HOW TO COMPLETE THIS TASK: Write out all of the lines below, exactly and completely.

--- MATERIAL FOR THIS TASK Enclosed Below ---

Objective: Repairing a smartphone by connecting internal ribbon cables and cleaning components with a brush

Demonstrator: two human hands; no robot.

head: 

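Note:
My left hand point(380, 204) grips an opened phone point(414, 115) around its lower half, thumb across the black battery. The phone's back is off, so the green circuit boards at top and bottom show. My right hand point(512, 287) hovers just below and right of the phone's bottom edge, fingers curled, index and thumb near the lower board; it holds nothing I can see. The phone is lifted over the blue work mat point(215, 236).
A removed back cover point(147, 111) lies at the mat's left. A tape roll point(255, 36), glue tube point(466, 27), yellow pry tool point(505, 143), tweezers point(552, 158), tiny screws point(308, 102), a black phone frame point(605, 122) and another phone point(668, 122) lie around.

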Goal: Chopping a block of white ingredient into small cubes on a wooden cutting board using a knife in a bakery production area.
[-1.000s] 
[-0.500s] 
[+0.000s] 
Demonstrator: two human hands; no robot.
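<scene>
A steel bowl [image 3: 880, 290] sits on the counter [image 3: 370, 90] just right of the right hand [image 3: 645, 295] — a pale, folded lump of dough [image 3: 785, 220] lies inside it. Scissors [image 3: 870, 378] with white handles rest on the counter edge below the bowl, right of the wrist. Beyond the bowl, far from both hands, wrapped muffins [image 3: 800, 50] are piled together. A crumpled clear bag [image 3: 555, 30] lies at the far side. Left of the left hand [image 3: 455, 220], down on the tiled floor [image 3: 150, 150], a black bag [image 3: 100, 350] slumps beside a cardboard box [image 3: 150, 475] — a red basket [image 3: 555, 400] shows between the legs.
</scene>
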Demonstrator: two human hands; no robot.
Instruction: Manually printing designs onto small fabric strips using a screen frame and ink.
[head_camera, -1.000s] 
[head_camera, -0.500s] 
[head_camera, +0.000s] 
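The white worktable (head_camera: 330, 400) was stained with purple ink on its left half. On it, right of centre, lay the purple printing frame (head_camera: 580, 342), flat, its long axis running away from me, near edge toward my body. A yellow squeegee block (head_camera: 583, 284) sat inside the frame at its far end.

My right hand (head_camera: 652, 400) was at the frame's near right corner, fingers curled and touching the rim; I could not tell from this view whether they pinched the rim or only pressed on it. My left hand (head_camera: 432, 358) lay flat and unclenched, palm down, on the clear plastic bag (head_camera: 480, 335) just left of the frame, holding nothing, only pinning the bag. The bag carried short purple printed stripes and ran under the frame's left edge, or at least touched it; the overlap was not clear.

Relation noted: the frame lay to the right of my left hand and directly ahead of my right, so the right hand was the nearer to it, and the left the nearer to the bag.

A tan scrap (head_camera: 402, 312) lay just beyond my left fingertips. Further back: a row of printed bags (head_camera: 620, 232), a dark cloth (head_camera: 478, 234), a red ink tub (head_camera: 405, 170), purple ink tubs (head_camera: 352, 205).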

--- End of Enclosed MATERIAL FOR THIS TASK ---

WRITTEN REPLY:
Objective: Repairing a smartphone by connecting internal ribbon cables and cleaning components with a brush

Demonstrator: two human hands; no robot.

head: 

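Note:
My left hand point(380, 204) grips an opened phone point(414, 115) around its lower half, thumb across the black battery. The phone's back is off, so the green circuit boards at top and bottom show. My right hand point(512, 287) hovers just below and right of the phone's bottom edge, fingers curled, index and thumb near the lower board; it holds nothing I can see. The phone is lifted over the blue work mat point(215, 236).
A removed back cover point(147, 111) lies at the mat's left. A tape roll point(255, 36), glue tube point(466, 27), yellow pry tool point(505, 143), tweezers point(552, 158), tiny screws point(308, 102), a black phone frame point(605, 122) and another phone point(668, 122) lie around.
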
Goal: Chopping a block of white ingredient into small cubes on a wooden cutting board using a knife in a bakery production area.
[-1.000s] 
[-0.500s] 
[+0.000s] 
Demonstrator: two human hands; no robot.
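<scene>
A steel bowl [image 3: 880, 290] sits on the counter [image 3: 370, 90] just right of the right hand [image 3: 645, 295] — a pale, folded lump of dough [image 3: 785, 220] lies inside it. Scissors [image 3: 870, 378] with white handles rest on the counter edge below the bowl, right of the wrist. Beyond the bowl, far from both hands, wrapped muffins [image 3: 800, 50] are piled together. A crumpled clear bag [image 3: 555, 30] lies at the far side. Left of the left hand [image 3: 455, 220], down on the tiled floor [image 3: 150, 150], a black bag [image 3: 100, 350] slumps beside a cardboard box [image 3: 150, 475] — a red basket [image 3: 555, 400] shows between the legs.
</scene>
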Demonstrator: two human hands; no robot.
Instruction: Manually printing designs onto small fabric strips using a screen frame and ink.
[head_camera, -1.000s] 
[head_camera, -0.500s] 
[head_camera, +0.000s] 
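The white worktable (head_camera: 330, 400) was stained with purple ink on its left half. On it, right of centre, lay the purple printing frame (head_camera: 580, 342), flat, its long axis running away from me, near edge toward my body. A yellow squeegee block (head_camera: 583, 284) sat inside the frame at its far end.

My right hand (head_camera: 652, 400) was at the frame's near right corner, fingers curled and touching the rim; I could not tell from this view whether they pinched the rim or only pressed on it. My left hand (head_camera: 432, 358) lay flat and unclenched, palm down, on the clear plastic bag (head_camera: 480, 335) just left of the frame, holding nothing, only pinning the bag. The bag carried short purple printed stripes and ran under the frame's left edge, or at least touched it; the overlap was not clear.

Relation noted: the frame lay to the right of my left hand and directly ahead of my right, so the right hand was the nearer to it, and the left the nearer to the bag.

A tan scrap (head_camera: 402, 312) lay just beyond my left fingertips. Further back: a row of printed bags (head_camera: 620, 232), a dark cloth (head_camera: 478, 234), a red ink tub (head_camera: 405, 170), purple ink tubs (head_camera: 352, 205).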

The exercise is complete as it stands.